### Task requirements
Each entry is to be transcribed exactly, with nothing added or dropped.
★ ★ ★ ★ ★
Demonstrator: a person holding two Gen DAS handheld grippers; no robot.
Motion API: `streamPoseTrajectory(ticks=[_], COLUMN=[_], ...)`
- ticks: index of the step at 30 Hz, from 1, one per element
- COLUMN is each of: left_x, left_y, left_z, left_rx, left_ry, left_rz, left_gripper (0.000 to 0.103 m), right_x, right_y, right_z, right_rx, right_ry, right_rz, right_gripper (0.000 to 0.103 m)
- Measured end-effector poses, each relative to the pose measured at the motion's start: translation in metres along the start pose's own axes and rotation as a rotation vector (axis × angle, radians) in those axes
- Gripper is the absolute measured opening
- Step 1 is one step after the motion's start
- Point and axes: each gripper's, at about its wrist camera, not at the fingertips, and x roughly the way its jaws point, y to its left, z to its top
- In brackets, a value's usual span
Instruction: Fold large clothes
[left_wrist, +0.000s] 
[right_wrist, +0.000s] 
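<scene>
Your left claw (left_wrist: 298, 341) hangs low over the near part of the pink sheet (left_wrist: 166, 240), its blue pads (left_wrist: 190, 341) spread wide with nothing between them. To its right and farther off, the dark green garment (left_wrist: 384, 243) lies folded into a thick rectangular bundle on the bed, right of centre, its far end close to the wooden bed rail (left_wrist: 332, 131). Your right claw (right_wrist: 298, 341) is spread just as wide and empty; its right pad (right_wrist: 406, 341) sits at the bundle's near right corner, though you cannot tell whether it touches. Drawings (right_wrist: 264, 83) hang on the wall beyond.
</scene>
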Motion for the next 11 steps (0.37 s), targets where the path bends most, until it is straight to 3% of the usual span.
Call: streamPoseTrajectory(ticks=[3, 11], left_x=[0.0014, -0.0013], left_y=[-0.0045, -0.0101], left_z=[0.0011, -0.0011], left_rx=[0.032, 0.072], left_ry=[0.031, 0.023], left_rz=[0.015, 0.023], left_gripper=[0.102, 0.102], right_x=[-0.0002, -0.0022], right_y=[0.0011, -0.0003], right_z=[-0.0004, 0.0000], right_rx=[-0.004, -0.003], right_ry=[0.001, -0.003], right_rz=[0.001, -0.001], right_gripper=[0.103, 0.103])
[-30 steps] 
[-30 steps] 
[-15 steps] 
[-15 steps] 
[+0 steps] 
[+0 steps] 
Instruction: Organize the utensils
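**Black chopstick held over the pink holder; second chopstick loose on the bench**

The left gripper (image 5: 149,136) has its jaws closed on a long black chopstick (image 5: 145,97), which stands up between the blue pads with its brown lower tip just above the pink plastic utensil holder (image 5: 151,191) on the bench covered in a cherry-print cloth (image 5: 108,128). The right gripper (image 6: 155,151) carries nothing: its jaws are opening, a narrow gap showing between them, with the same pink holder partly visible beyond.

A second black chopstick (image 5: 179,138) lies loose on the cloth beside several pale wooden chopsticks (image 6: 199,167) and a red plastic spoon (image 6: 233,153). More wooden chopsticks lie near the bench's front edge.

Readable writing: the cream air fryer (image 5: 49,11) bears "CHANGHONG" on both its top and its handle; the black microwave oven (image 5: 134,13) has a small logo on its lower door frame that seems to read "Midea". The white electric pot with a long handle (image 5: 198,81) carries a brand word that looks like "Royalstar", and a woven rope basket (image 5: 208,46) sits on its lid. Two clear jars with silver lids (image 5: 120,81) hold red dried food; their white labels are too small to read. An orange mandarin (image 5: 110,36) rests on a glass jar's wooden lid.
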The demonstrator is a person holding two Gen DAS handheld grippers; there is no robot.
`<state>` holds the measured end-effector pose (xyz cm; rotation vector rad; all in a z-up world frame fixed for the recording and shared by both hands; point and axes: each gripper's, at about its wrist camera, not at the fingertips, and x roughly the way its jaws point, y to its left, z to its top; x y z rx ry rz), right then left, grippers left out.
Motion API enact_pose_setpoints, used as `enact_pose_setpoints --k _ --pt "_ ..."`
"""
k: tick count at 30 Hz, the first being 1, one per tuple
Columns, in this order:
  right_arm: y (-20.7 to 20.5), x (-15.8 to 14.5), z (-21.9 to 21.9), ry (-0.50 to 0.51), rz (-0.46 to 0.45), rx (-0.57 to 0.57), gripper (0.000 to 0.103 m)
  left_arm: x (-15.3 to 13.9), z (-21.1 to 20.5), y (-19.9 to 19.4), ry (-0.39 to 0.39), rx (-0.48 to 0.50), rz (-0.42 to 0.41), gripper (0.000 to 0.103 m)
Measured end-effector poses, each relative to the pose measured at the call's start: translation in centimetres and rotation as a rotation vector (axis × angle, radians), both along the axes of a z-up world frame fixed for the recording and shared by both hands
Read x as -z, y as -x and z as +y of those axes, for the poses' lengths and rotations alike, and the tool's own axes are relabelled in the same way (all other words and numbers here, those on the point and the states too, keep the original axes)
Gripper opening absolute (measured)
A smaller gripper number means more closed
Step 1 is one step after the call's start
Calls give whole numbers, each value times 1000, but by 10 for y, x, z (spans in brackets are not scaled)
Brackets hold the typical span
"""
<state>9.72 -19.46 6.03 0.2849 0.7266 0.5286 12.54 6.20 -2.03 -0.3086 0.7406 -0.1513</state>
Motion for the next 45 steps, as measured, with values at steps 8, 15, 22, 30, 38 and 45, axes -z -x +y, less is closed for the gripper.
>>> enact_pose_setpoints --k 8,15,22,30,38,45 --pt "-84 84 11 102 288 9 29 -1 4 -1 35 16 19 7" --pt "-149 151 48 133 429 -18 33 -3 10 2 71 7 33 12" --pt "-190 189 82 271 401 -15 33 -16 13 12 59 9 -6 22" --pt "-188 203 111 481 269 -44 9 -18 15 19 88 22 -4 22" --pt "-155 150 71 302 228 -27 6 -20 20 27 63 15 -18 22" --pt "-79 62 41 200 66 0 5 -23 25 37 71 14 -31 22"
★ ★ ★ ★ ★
### Output below
Demonstrator: a person holding two Gen DAS handheld grippers; no robot.
Motion API: `streamPoseTrajectory(ticks=[_], COLUMN=[_], ...)`
- ticks: index of the step at 30 Hz, from 1, one per element
- COLUMN is each of: left_x, left_y, left_z, left_rx, left_ry, left_rz, left_gripper (0.000 to 0.103 m), right_x, right_y, right_z, right_rx, right_ry, right_rz, right_gripper (0.000 to 0.103 m)
- Measured end-effector poses, each relative to the pose measured at the motion's start: translation in metres along the start pose's own axes and rotation as a rotation vector (axis × angle, radians) in those axes
- Gripper is the absolute measured opening
- Step 1 is one step after the motion's start
- Point and axes: each gripper's, at about its wrist camera, not at the fingertips, and x roughly the way its jaws point, y to its left, z to its top
- In brackets, a value's usual span
Instruction: Fold large clothes
[left_wrist, +0.000s] 
[right_wrist, +0.000s] 
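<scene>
Your left claw (left_wrist: 298, 341) hangs low over the near part of the pink sheet (left_wrist: 166, 240), its blue pads (left_wrist: 190, 341) spread wide with nothing between them. To its right and farther off, the dark green garment (left_wrist: 384, 243) lies folded into a thick rectangular bundle on the bed, right of centre, its far end close to the wooden bed rail (left_wrist: 332, 131). Your right claw (right_wrist: 298, 341) is spread just as wide and empty; its right pad (right_wrist: 406, 341) sits at the bundle's near right corner, though you cannot tell whether it touches. Drawings (right_wrist: 264, 83) hang on the wall beyond.
</scene>
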Motion for the next 11 steps (0.37 s), targets where the path bends most, until it is straight to 3% of the usual span.
Call: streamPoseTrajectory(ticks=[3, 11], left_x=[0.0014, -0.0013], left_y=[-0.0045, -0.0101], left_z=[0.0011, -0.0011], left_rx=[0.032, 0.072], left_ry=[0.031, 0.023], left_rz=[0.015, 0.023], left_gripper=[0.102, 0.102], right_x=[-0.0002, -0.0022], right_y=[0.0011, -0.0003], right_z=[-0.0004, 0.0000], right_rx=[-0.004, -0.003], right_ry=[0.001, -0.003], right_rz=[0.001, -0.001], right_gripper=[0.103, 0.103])
[-30 steps] 
[-30 steps] 
[-15 steps] 
[-15 steps] 
[+0 steps] 
[+0 steps] 
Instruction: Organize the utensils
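**Black chopstick held over the pink holder; second chopstick loose on the bench**

The left gripper (image 5: 149,136) has its jaws closed on a long black chopstick (image 5: 145,97), which stands up between the blue pads with its brown lower tip just above the pink plastic utensil holder (image 5: 151,191) on the bench covered in a cherry-print cloth (image 5: 108,128). The right gripper (image 6: 155,151) carries nothing: its jaws are opening, a narrow gap showing between them, with the same pink holder partly visible beyond.

A second black chopstick (image 5: 179,138) lies loose on the cloth beside several pale wooden chopsticks (image 6: 199,167) and a red plastic spoon (image 6: 233,153). More wooden chopsticks lie near the bench's front edge.

Readable writing: the cream air fryer (image 5: 49,11) bears "CHANGHONG" on both its top and its handle; the black microwave oven (image 5: 134,13) has a small logo on its lower door frame that seems to read "Midea". The white electric pot with a long handle (image 5: 198,81) carries a brand word that looks like "Royalstar", and a woven rope basket (image 5: 208,46) sits on its lid. Two clear jars with silver lids (image 5: 120,81) hold red dried food; their white labels are too small to read. An orange mandarin (image 5: 110,36) rests on a glass jar's wooden lid.
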The demonstrator is a person holding two Gen DAS handheld grippers; there is no robot.
`<state>` holds the measured end-effector pose (xyz cm; rotation vector rad; all in a z-up world frame fixed for the recording and shared by both hands; point and axes: each gripper's, at about its wrist camera, not at the fingertips, and x roughly the way its jaws point, y to its left, z to its top; x y z rx ry rz), right then left, grippers left out.
Motion API enact_pose_setpoints, used as `enact_pose_setpoints --k _ --pt "_ ..."`
"""
k: tick count at 30 Hz, the first being 1, one per tuple
Columns, in this order:
  right_arm: y (-20.7 to 20.5), x (-15.8 to 14.5), z (-21.9 to 21.9), ry (-0.50 to 0.51), rz (-0.46 to 0.45), rx (-0.57 to 0.57), gripper (0.000 to 0.103 m)
  left_arm: x (-15.3 to 13.9), z (-21.1 to 20.5), y (-19.9 to 19.4), ry (-0.39 to 0.39), rx (-0.48 to 0.50), rz (-0.42 to 0.41), gripper (0.000 to 0.103 m)
Measured end-effector poses, each relative to the pose measured at the call's start: translation in centimetres and rotation as a rotation vector (axis × angle, radians), both along the axes of a z-up world frame fixed for the recording and shared by both hands
Read x as -z, y as -x and z as +y of those axes, for the poses' lengths and rotations alike, and the tool's own axes are relabelled in the same way (all other words and numbers here, those on the point and the states too, keep the original axes)
Gripper opening absolute (measured)
A smaller gripper number means more closed
Step 1 is one step after the call's start
Calls give whole numbers, each value times 1000, but by 10 for y, x, z (spans in brackets are not scaled)
Brackets hold the typical span
"""
<state>9.72 -19.46 6.03 0.2849 0.7266 0.5286 12.54 6.20 -2.03 -0.3086 0.7406 -0.1513</state>
Motion for the next 45 steps, as measured, with values at steps 8, 15, 22, 30, 38 and 45, axes -z -x +y, less is closed for the gripper.
>>> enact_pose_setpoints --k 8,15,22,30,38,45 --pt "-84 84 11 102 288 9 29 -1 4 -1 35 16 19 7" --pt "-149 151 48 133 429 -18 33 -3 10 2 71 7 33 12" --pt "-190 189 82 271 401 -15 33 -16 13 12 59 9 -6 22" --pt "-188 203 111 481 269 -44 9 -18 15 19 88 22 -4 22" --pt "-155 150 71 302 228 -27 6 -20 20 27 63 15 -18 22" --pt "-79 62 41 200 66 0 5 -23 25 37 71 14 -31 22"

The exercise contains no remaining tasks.